De nos jours, malgré le fait que les Mauriciens soient entourés d’informations et de connaissances, la communication passe mal. Les gens donnent l’impression de ne plus savoir réfléchir par eux-mêmes. On gobe tout ce que les réseaux sociaux nous envoient. On ne vérifie plus les sources. On prend pour réel ce qui ne l’est pas. On croit les charlatans, les faux super héros, les escrocs intellectuels et on se méfie de ceux qui savent encore utiliser leur cerveau et qui parlent un langage de vérité.

ENTRE ORDRE ET DÉSORDRE

Ce pays a grand besoin d’unité. Besoin d’ordre. L’opposition, qu’elle soit parlementaire ou extra-parlementaire, aurait dû mettre de côté ses envies de campagnes électorales permanentes et « rise above the fray ». Mais ce serait beaucoup attendre de la majorité d’individus qui font actuellement partie de ces composantes. Déjà qu’ils n’arrivent même pas à s’entendre entre eux.

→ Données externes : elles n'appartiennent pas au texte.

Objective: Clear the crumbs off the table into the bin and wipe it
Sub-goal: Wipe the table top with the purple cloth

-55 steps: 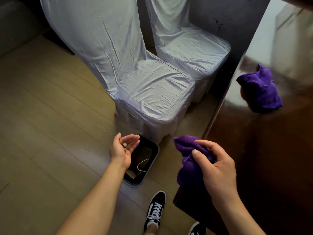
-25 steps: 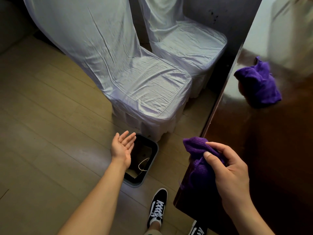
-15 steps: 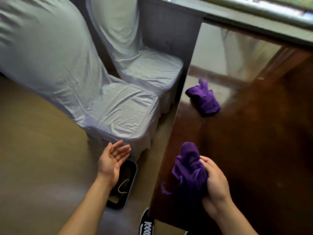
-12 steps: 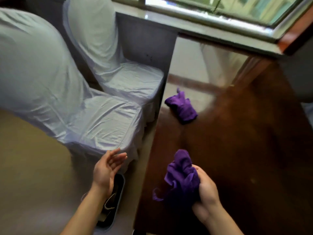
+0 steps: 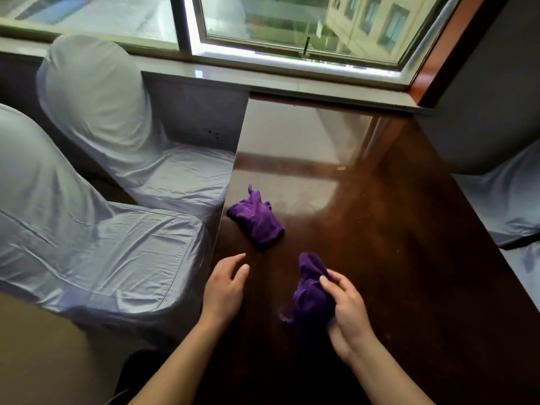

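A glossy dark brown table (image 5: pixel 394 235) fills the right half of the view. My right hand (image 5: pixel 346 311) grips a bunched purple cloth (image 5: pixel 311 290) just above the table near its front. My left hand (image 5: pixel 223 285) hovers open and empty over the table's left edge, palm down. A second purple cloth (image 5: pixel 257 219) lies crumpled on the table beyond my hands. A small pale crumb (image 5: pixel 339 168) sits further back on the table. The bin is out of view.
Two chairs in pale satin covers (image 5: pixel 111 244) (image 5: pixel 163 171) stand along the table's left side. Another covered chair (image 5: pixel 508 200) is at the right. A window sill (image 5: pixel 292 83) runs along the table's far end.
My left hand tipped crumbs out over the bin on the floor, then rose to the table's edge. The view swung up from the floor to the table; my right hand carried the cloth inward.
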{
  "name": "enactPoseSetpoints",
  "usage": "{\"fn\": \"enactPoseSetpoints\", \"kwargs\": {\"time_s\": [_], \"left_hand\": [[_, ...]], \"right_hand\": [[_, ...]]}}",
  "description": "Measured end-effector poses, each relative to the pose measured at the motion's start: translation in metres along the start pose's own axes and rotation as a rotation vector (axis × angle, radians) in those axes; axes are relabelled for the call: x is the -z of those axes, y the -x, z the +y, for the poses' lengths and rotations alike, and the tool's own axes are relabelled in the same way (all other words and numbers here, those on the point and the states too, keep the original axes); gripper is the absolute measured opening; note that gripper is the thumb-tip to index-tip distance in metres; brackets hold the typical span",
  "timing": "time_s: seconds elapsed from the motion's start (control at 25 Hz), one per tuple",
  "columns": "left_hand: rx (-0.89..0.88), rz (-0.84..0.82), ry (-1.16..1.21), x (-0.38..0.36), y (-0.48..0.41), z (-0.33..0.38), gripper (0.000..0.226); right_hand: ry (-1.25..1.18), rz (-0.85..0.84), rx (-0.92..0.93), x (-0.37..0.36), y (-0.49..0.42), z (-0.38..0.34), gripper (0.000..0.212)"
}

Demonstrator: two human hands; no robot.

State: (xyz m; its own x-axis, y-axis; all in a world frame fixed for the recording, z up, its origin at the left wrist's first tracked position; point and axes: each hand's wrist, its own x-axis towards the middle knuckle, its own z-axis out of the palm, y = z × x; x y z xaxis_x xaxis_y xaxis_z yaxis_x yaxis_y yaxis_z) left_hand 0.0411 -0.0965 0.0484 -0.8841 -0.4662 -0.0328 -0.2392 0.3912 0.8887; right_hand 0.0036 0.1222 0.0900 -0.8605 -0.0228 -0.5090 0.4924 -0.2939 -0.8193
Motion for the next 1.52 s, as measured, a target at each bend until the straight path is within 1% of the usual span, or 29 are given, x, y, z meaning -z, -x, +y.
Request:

Ils n’arrivent pas à organiser une simple marche politique. Ils annoncent des alliances mais ne convient pas certains membres courtisés à la table des négociations. Ils parlent d’« entente » et d’« espoir » mais n’arrivent pas à s’entendre. Avez-vous déjà vu une alliance faite de gens que tout oppose tenir sur la durée ? C’est désespérant. Cela fait désordre.

Pendant ce temps, le gouvernement trace le chemin du pays. Avec les citoyens de bonne volonté, les vrais patriotes, qui savent utiliser leur tête, eux. Entre une opposition où rien ne marche et un gouvernement qui crée, qui innove et qui soutient son peuple, y’a pas photo.